I think that longevity, or aging, research is still in its very infancy. We know very little about aging. It is still being debated whether aging is a simple accumulation of damages, or perhaps a genetic program invented to remove old individuals and free resources for the new generations. A key problem with all longevity interventions is that it literally takes a lifetime to see whether a specific intervention works in each individual. Therefore, we cannot use longevity as an outcome in research and need to develop aging biomarkers that will serve as a proxy for longevity. Once relevant aging biomarkers will be developed and validated, it will enable evaluation of different therapeutic agents to prolong both healthspan and lifespan.
Declaration of interest
G Lauc is a founder and CEO of Genos Ltd, a private research institute that is focusing on high-throughput glycomics that holds a number of patents in the field of glycan biomarkers for personalized medicine. He is also a co-founder of GlycanAge Ltd, biotech company that is selling the GlycanAge test of biological age on the global market.

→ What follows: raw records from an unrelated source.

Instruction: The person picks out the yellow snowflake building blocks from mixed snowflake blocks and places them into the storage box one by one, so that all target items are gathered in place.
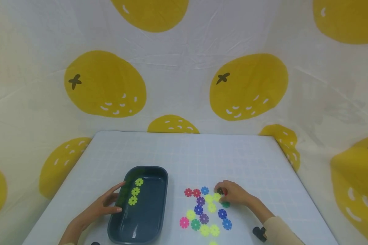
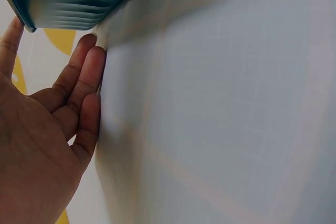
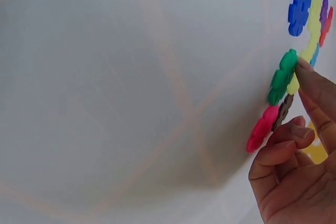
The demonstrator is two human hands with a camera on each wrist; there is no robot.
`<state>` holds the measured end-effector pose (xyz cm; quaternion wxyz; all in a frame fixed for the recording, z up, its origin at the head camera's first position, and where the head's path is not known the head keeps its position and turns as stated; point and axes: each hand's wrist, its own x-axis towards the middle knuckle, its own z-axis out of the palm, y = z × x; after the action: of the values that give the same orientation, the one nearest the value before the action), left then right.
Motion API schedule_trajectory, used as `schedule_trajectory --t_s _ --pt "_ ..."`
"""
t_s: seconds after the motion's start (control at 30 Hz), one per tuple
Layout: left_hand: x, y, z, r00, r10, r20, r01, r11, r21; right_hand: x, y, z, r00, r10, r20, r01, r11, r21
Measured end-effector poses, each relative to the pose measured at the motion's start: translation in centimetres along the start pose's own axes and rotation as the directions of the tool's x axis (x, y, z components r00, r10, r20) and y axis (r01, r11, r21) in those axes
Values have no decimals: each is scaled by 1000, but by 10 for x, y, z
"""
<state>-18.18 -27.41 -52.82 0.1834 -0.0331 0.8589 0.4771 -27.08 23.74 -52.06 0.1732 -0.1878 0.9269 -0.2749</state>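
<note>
My left hand [image 1: 105, 203] rests at the left side of a dark blue-grey tray [image 1: 145, 217], touching its rim with loosely bent fingers. The left wrist view shows the fingers [image 2: 84, 80] below the tray's ribbed underside [image 2: 73, 9]. Inside the tray, three yellow-green snowflake discs [image 1: 135, 191] lie in a row. My right hand [image 1: 233, 193] reaches down over the loose discs, thumb and fingers apart around a yellow-green disc [image 1: 217, 197]. Beside that hand lie a green disc [image 3: 282, 77], a pink-red disc [image 3: 262, 128] and a dark brown disc [image 3: 283, 112].
Several discs in red, blue, purple, pink, green and yellow-green lie on the white table [image 1: 233, 153], right of the tray, among them a blue disc [image 1: 227, 224] and a pink disc [image 1: 184, 222]. A black cylindrical object [image 1: 259, 234] is near the right forearm. A fruit-patterned cloth [image 1: 178, 85] hangs behind.
</note>
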Motion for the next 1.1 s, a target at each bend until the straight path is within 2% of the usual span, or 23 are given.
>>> schedule_trajectory --t_s 0.23,0.57,0.9,1.0,1.1 --pt "0 1 1 1000 13 0 -13 1000 -7 -1 0 1 1000 -17 -21 17 1000 3" --pt "-1 2 2 1000 3 -8 -3 1000 9 -4 -6 11 993 17 -117 -22 999 -36" --pt "0 -1 2 1000 28 2 -28 1000 -11 -10 -4 11 998 -34 -60 35 999 10" --pt "-1 0 2 1000 23 1 -23 1000 -7 -11 -1 12 997 -39 -68 41 999 32" --pt "-1 1 1 1000 19 1 -19 1000 -8 -13 1 13 994 -9 -107 17 997 71"
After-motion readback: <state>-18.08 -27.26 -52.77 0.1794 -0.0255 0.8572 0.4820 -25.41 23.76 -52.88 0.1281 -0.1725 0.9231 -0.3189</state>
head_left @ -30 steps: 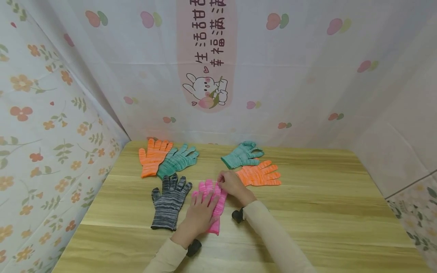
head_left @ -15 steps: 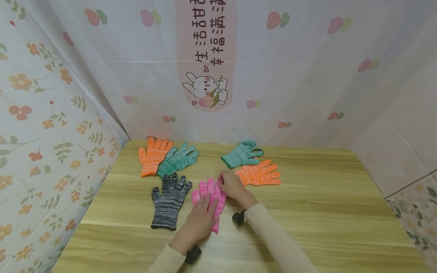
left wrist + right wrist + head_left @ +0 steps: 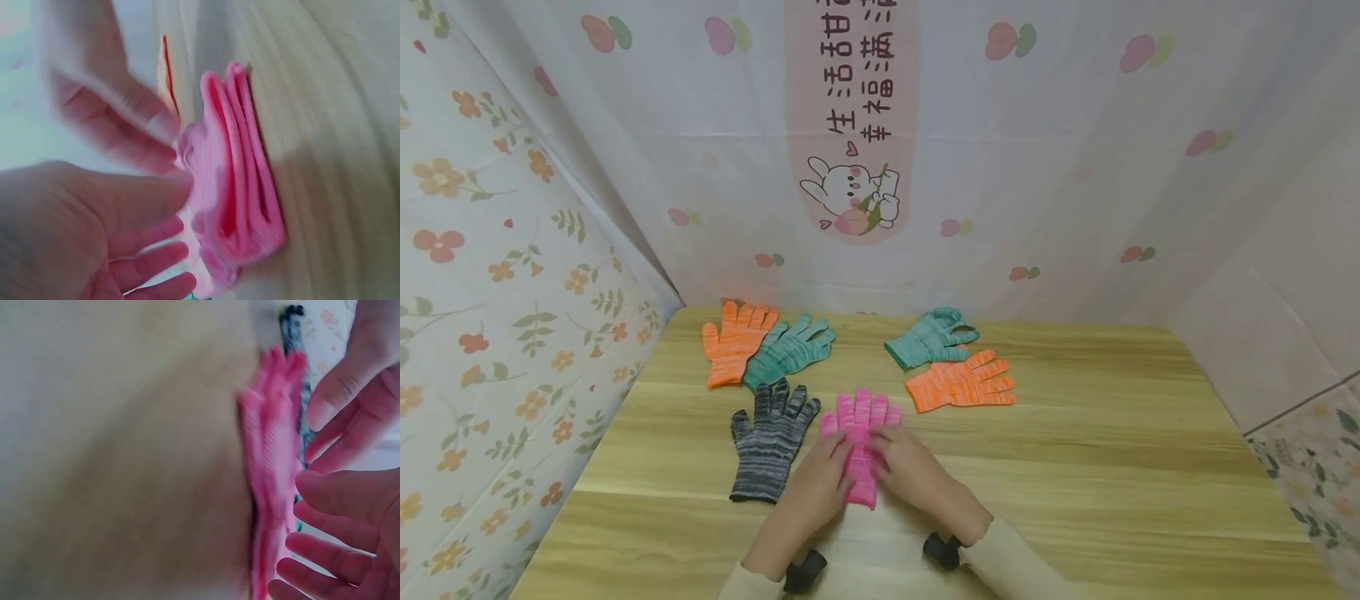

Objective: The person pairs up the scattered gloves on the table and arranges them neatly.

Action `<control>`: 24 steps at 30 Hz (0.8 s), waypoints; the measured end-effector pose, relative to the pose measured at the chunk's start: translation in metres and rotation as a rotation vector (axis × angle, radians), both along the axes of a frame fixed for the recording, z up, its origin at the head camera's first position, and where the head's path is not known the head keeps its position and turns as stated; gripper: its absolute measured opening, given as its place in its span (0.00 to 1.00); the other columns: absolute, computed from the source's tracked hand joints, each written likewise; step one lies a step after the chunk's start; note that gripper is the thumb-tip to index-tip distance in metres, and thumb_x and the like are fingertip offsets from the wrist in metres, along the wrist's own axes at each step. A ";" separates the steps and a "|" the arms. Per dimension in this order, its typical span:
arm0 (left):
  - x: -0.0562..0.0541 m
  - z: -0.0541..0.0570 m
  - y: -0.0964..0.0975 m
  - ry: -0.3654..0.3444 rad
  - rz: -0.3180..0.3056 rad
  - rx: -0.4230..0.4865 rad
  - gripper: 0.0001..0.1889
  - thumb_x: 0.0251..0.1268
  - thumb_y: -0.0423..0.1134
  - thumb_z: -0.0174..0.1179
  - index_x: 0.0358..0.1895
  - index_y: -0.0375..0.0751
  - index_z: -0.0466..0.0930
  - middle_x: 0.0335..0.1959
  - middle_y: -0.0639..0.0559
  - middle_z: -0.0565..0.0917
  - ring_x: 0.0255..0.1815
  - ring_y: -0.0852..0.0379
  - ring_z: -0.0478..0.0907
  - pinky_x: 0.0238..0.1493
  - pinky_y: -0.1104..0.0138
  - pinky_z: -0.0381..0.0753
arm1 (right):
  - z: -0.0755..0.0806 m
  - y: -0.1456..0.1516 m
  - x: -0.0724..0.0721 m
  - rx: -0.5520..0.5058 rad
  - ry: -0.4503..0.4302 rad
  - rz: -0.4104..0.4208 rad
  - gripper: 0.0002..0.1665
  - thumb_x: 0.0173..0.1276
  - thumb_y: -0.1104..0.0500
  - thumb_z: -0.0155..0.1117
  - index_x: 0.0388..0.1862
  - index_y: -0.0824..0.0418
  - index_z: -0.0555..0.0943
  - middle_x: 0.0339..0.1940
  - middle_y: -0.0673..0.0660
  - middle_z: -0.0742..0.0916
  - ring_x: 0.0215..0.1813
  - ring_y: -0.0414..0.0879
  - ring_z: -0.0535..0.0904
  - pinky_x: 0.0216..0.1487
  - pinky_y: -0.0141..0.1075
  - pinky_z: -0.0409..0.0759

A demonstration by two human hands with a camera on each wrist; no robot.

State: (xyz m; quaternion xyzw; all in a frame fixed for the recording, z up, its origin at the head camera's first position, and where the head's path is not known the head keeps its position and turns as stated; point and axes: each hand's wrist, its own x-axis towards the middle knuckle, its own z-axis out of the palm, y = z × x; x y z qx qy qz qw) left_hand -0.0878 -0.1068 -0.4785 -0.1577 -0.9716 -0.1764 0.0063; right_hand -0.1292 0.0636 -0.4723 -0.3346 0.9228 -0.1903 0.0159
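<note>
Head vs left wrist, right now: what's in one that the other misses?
Only head: the dark striped glove, the rabbit print and lettering on the backdrop, and the pink glove's finger ends laid out flat.

Only left wrist: the pink layered edge seen close up, with gaps between its folds.

Both: pink fabric, left grip, right grip, wooden tabletop, and something orange, just a sliver in the wrist view.
</note>
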 end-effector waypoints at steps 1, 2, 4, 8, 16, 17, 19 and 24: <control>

Work in author’s laboratory is supported by European Structural and Investment Funds grant for the Croatian National Centre of Competence in Molecular Diagnostics grant KK.01.2.2.03.0006, Croatian National Centre of Research Excellence in Personalized Healthcare grant KK.01.1.1.01.0010, IRI ‘CardioMetabolic’ grant KK.01.2.1.02.0321, and ERC-Synergy grant ‘GlycanSwitch’ from the European Research Council (grant 101071386).
The author has no other relevant affiliations or financial involvement with any organization or entity with a financial interest in or financial conflict with the subject matter or materials discussed in the manuscript apart from those disclosed.
The opinions expressed in this interview are those of the Interviewee and do not necessarily reflect the views of the Expert Collection.